Friday, February 8, 2008

Worried to Death about Debt

George Barna, the pollster who specializes in comparing the attitudes of evangelical Christians in the U. S. to those of Americans in general, has released some new research.

What does it tell us? It tells us that Americans, both believers and unbelievers, are worried sick about debt.

The Barna survey asked respondents to rate the seriousness of ten problems facing the nation. Personal indebtedness was tied for first with 78% of all those surveyed ranking it as a “major problem”. Evangelical Christians share this perception with 79% of them ranking personal indebtedness as a major problem for the country.

No wonder. The fear-mongering media regularly run stories about the “debt crisis”. Consumer debt of all kinds is at an all time high, we are told. Americans owe almost a trillion dollars on their credit cards alone. And the federal government has put over $9 trillion on its VISA card! (Wouldn’t you like to have those frequent flyer miles?)

But stop and think about this for a minute. Debt, in and of itself, is a meaningless number.

Trying to ascertain the financial health of a family or company or nation by knowing its debt alone is like trying to tell if a man is obese by knowing only his weight.

My friend John is 187 pounds. Is he overweight? You don’t know. You don’t have enough information to make a judgment on this matter. You need to know his height.

Well set your mind at ease about John. At just over 6 feet tall, he is quite slim and trim and fit. However, if he was only 4’ 7”, you might think it was time to get a court order to put him on Weight Watchers (although even then there might be other factors such as genetics or medical history that would need to be known before labeling John as a lazy slob).

Just as you can’t assess physical health based on weight alone, you can’t assess financial health by looking at debt alone. You need to know something about the income or assets that offset that debt. If you stop and think about it for a moment, you know this intuitively.

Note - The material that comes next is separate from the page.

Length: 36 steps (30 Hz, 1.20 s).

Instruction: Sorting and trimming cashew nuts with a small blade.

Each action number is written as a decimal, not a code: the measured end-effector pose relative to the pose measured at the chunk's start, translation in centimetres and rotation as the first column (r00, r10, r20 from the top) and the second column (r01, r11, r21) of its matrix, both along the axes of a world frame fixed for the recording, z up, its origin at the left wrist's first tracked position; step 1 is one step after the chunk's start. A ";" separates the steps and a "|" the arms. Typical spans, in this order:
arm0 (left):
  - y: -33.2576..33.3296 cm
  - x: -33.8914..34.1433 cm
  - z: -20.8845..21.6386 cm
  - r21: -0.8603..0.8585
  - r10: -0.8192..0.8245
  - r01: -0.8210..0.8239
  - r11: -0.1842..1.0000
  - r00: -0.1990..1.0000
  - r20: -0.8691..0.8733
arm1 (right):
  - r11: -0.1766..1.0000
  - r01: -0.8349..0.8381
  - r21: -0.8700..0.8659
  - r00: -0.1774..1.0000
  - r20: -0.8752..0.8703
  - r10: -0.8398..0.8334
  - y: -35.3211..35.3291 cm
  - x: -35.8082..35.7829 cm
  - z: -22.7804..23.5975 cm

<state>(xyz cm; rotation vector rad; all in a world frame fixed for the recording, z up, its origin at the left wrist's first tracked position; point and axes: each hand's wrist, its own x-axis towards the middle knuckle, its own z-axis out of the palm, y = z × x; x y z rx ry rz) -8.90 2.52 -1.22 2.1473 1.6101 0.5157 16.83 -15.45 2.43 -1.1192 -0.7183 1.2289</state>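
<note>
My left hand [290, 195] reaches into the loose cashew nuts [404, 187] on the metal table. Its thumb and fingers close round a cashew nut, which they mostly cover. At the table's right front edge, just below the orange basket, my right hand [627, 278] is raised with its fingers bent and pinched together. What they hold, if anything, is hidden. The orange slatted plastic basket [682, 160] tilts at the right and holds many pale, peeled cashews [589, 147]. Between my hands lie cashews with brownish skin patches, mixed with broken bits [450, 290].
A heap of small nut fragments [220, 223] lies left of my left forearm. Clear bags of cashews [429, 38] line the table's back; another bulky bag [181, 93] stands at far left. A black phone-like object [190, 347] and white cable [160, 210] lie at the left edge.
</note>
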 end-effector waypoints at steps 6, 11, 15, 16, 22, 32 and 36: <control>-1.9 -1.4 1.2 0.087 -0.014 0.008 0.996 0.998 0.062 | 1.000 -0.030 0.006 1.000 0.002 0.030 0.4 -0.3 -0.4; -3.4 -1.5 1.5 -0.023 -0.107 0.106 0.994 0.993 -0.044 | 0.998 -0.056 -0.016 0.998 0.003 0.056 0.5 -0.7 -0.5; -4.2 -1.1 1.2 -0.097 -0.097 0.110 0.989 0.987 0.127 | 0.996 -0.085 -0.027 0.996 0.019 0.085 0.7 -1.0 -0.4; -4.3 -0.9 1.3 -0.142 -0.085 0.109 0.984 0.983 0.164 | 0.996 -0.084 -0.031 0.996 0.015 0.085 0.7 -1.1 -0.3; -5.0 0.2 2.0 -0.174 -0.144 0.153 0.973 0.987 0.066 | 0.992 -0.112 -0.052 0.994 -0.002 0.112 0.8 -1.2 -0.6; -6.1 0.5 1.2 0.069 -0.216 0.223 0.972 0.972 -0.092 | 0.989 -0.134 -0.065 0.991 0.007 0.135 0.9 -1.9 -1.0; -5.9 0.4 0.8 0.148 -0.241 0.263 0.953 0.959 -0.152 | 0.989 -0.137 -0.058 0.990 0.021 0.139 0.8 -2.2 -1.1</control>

Would you rather be Jane who owes $300,000 on her house or Mary who owes $100,000 on her house? If Jane’s house is worth $700,000 and Mary’s house is worth $80,000, you’d rather be Jane even though she has three times as much debt as Mary.

Would you rather be David with monthly debt payments of $2,500 or Sam with monthly payments of only $500? If David makes $15,000 per month while Sam only makes $1,000 per month, you’d rather be David even though his debt payments are five times higher than Sam’s.

So we need some information on the assets and income of Americans if we want to evaluate the seriousness of the debt that Americans owe. What do we know about this topic?

One resource we can turn to is the Federal Reserve. Those nice people keep track of the net worth of the American people. Net worth is simply the difference between the value of everything you own after subtracting the value of everything you owe. In the example above and based on her home alone, Mary has a net worth of $400,000 (the difference between her home’s $700,000 value and the $300,000 she owes on it). Jane’s net worth is -$20,000.

Here are the data on the net worth of Americans:


The net worth of Americans is at an all time high! Net worth went up by almost $20 trillion just since 2002.

And here is an even better way of looking at the same data. The graph below (also from Federal Reserve data) shows trends in the net worth of households in real (inflation adjusted) dollars:

Of course, we have a lot more households in the country in 2007 compared to 1947 and a dollar does not buy as much in 2007 as it did in 1947. Both of these factors have been accounted for in the chart above. In other words, households could actually purchase over five times as much "stuff" with their household wealth in 2007 as they could in 1947.

How can this be? We have a housing bubble. Home prices are going down. But keep in mind that the estimated value of all residential real estate in the U. S. is about $20 trillion (so I've been told but I need to verify this and find a source for it). The national median home value declined 1.4% in 2007 compared to 2006 and this would only lower net worth by about $0.3 trillion if everything else stayed the same.

Of course, everything else does not stay the same. Even though 2007 showed a slight decline in home values, the value of stock market investments rose in 2007 and this more than offset the small loss in home values.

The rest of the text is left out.